I have been trying to learn Python, specifically with respect to applying K-Means Analysis to my data.
I found the following tutorial and copied the code into Jupyter notebook to run it.
I received three different errors, one of which I resolved (changed “size” to the revised “height” in the code.
The first warning was returned for two instances of the following code, one for a training set and the second for a test set.
Fill missing values with mean column values in the train set
train.fillna(train.mean(), inplace=True)
FutureWarning: Dropping of nuisance columns in DataFrame reductions (with ‘numeric_only=None’) is deprecated; in a future version this will raise TypeError. Select only valid columns before calling the reduction.
train.fillna(train.mean(), inplace=True)
The second was for multiple instances of slight variants of the following code:
TypeError Traceback (most recent call last)

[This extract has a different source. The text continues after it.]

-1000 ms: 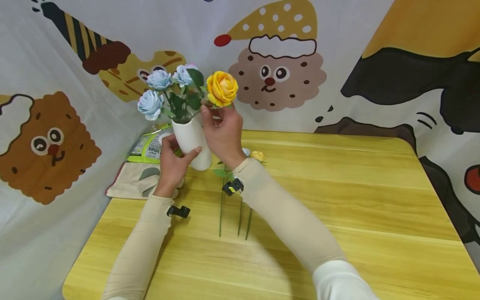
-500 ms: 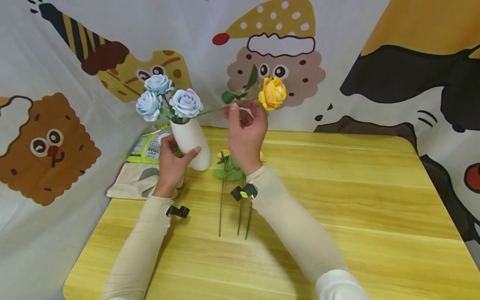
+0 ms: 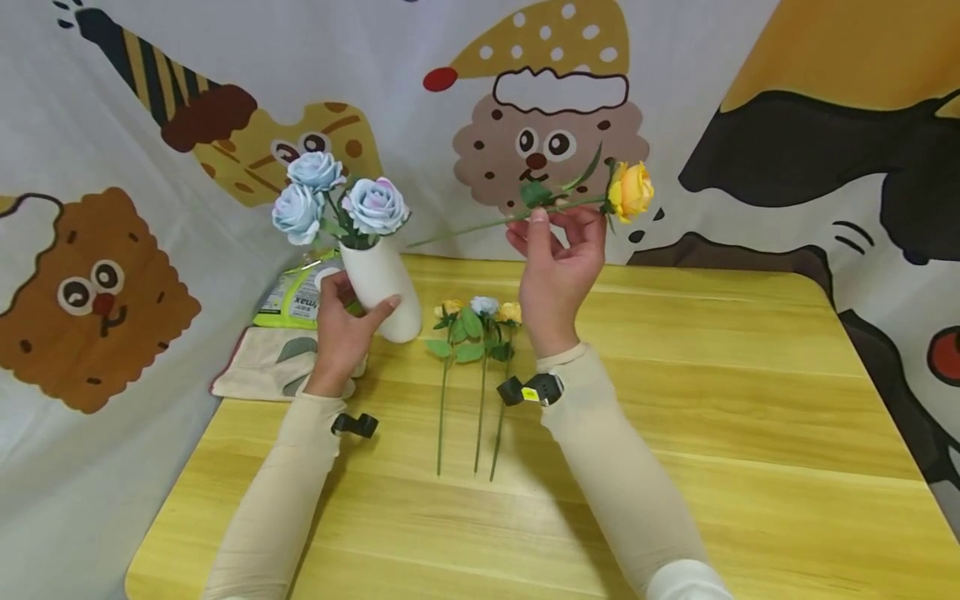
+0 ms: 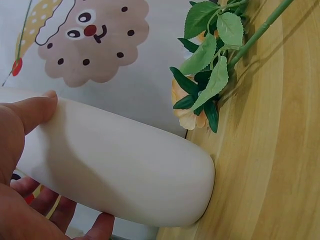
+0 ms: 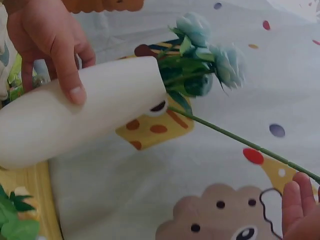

Input In [44], in <cell line: 1>()
----> 1 KMeans(algorithm=‘auto’, copy_x=True, init=‘k-means++’, max_iter=600,
2 n_clusters=2, n_init=10, n_jobs=1, precompute_distances=‘auto’,
3 random_state=None, tol=0.0001, verbose=0)
TypeError: init() got an unexpected keyword argument ‘n_jobs’
My question is this, is it worth learning Python if code is going to become obsolete, with code no longer running over, in this case, four years?